One specific use I have in mind where this level of security is relevant is bitcoin brainwallets for prospective cryonics patients. If there's only one way to gain access to a fortune, and it involves accessing the memories of a physical brain, that increases the chances that friendly parties would eventually be able to reanimate a cryonics patient. (Of course, it also means more effort needs to go into making sure physical brains of cryonics patients remain in friendly hands, since unfriendlies could scan for passphrases and discard the rest.)
I don't understand what you mean by this. How are salting and limits properties of passwords (but not passphrases)?
What I meant is that those properties are specific to the secret part of login information used for online services, as distinct from secret information used to encrypt something directly.

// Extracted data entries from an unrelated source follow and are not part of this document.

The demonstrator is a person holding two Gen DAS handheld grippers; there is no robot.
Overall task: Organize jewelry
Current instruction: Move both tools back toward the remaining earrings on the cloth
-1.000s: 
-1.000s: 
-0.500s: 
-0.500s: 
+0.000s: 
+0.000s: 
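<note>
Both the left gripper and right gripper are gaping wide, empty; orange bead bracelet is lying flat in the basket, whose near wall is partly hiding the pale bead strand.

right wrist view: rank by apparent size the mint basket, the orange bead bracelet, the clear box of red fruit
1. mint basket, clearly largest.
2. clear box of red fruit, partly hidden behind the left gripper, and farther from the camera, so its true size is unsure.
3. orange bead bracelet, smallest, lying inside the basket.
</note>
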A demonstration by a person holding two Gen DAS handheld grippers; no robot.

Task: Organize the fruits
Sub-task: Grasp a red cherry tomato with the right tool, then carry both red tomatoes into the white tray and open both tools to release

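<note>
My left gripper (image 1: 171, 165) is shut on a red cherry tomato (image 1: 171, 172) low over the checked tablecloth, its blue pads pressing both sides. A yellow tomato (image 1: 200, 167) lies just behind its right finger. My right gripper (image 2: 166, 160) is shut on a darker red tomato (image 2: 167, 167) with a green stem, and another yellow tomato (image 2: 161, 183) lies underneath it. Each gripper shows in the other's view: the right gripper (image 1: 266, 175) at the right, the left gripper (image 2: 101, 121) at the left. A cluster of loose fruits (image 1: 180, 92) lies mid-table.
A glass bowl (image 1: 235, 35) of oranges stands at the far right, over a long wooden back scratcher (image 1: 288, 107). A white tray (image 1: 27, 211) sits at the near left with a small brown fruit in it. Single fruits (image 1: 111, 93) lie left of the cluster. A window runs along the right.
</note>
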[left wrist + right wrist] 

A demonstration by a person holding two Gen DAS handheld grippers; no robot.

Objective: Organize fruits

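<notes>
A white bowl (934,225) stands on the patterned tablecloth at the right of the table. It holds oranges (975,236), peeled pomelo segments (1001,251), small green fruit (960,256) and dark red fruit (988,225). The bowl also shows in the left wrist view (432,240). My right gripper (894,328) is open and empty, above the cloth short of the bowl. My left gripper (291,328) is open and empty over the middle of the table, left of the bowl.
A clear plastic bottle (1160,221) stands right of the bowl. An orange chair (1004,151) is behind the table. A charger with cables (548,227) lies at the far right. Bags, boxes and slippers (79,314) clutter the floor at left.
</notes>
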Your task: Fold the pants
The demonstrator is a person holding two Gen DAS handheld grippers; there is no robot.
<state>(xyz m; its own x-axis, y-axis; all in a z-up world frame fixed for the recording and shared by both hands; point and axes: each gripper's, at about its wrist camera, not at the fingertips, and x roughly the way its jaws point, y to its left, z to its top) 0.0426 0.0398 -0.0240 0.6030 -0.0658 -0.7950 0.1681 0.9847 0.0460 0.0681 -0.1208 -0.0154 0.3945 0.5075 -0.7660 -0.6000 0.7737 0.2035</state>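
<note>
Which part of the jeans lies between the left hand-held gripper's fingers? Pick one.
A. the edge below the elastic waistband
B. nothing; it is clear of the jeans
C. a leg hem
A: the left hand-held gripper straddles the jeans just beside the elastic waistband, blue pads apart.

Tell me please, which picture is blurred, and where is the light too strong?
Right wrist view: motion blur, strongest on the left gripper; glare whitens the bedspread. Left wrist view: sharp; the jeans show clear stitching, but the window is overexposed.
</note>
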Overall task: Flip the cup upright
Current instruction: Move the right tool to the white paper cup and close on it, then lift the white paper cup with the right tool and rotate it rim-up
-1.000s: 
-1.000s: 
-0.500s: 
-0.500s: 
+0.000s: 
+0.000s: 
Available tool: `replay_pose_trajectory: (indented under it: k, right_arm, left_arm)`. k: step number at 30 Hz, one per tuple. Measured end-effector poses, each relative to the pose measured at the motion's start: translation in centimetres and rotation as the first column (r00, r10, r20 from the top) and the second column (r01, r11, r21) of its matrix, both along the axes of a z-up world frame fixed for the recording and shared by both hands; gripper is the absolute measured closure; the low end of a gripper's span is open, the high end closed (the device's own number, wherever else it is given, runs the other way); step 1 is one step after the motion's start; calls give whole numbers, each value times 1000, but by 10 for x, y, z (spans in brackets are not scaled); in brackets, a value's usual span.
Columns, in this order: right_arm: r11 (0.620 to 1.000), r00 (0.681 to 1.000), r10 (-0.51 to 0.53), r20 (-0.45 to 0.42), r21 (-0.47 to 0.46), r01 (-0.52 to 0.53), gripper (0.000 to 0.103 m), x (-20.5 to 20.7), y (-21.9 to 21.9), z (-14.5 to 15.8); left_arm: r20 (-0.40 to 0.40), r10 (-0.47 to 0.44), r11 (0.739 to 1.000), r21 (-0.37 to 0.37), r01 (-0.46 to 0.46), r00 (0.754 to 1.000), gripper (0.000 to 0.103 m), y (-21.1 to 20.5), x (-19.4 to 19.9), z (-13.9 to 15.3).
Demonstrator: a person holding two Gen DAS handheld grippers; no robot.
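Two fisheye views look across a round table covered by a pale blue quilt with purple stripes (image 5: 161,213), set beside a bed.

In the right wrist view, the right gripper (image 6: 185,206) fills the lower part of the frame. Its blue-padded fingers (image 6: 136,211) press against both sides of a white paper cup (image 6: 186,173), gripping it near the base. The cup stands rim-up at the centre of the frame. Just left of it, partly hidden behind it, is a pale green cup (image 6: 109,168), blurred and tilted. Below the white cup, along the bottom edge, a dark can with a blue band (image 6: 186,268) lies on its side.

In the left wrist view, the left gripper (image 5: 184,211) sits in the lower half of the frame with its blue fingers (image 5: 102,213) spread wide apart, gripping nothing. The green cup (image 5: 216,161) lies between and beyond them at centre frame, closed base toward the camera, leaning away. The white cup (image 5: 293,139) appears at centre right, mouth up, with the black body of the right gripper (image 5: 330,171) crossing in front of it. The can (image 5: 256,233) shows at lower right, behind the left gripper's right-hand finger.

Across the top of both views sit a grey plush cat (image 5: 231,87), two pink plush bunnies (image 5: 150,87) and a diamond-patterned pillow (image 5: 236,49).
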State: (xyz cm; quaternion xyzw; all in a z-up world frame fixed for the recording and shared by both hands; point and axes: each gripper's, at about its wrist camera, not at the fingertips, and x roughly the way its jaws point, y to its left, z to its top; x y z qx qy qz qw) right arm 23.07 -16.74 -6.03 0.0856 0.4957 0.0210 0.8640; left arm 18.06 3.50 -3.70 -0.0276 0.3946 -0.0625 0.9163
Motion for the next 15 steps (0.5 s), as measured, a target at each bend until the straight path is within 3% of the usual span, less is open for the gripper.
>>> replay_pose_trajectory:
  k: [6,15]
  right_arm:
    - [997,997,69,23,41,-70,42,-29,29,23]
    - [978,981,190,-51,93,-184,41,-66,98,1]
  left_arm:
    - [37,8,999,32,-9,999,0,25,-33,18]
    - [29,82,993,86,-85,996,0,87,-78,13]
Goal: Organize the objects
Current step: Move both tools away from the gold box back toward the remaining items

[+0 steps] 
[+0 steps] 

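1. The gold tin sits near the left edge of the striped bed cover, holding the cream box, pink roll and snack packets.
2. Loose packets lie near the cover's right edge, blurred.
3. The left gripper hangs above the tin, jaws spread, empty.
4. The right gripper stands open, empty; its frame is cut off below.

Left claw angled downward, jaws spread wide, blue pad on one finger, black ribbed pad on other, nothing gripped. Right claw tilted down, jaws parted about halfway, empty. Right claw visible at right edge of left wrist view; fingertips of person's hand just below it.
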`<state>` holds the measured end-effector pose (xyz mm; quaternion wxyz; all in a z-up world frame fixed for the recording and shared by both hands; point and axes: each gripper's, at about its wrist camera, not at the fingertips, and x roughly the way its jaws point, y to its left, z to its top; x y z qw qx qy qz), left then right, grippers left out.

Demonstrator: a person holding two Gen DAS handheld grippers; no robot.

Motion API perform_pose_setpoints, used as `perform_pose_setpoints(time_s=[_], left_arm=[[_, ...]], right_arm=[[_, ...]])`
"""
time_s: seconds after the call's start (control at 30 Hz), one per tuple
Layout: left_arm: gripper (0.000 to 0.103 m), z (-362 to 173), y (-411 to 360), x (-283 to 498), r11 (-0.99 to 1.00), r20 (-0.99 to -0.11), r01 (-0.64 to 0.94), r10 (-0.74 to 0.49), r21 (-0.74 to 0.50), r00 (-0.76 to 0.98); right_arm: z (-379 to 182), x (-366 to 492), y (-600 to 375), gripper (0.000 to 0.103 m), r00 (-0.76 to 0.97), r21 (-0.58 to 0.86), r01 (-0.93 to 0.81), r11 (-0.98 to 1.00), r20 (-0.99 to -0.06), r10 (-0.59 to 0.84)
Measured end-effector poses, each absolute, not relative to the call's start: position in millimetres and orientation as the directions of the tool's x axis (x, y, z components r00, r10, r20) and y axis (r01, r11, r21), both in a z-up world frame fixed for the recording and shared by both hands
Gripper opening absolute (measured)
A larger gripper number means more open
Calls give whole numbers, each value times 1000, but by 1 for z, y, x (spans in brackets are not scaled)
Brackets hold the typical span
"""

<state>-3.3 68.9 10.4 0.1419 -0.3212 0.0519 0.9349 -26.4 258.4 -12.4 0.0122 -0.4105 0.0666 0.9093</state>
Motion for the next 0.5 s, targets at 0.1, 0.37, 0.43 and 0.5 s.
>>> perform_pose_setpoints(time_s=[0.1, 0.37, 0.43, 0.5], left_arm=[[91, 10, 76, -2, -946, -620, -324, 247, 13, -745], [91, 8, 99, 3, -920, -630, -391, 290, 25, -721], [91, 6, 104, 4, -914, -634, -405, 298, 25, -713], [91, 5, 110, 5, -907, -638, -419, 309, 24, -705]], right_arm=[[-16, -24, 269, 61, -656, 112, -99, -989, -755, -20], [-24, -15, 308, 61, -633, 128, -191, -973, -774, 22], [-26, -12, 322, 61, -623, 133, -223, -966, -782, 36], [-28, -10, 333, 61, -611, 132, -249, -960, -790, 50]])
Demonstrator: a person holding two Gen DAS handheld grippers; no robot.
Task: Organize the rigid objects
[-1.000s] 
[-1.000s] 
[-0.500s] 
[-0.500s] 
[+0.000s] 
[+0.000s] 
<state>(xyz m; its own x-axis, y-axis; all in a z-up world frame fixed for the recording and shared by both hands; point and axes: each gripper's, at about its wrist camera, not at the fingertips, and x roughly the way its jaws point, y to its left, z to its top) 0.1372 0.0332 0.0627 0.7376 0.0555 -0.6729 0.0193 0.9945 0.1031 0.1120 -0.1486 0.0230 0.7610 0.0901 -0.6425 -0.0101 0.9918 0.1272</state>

Yes, there are some uses. I'm not convinced that you have any understanding of the links in your first comment and I am certain that that it was a negative contribution to this site.
If you really are doing this for such long term plans, you should be concerned about quantum computers and double your key length. That's why NSA doesn't use 128 bits. Added: but in the particular application of bitcoin, quantum computers break it thoroughly.
Well, that's harsh. My main intent with the links was to show that the system for picking the words must be unpredictable, and that password reuse is harmful. I can see now that 8-word passphrases are useless if the key is too short or there's some other vulnerability, so that choice probably gives us little more than a false sense of security.
This is news to me. However, I had heard that there are only 122 bits due to the use of RIPEMD-160 as part of the address generation mechanism.
Rudeness doesn't help people change their minds. Please elaborate what you mean by this. Even if he's wrong, the following discussion could be a positive contribution.
There are 7776 words in Diceware's dictionary. Would you rather memorize 8 short words, 22 letters (a-z case insensitive), or 16 characters (a-z case sensitive, plus numerals and punctuation marks?)
If I really had to type them in myself every time I wanted to use them, 16 random characters absolutely. Repeatedly typing the 8 words compared to 16 characters probably takes more time in the long run than memorizing the random string. Memorizing random letters isn't significantly easier in my experience than memorizing random characters.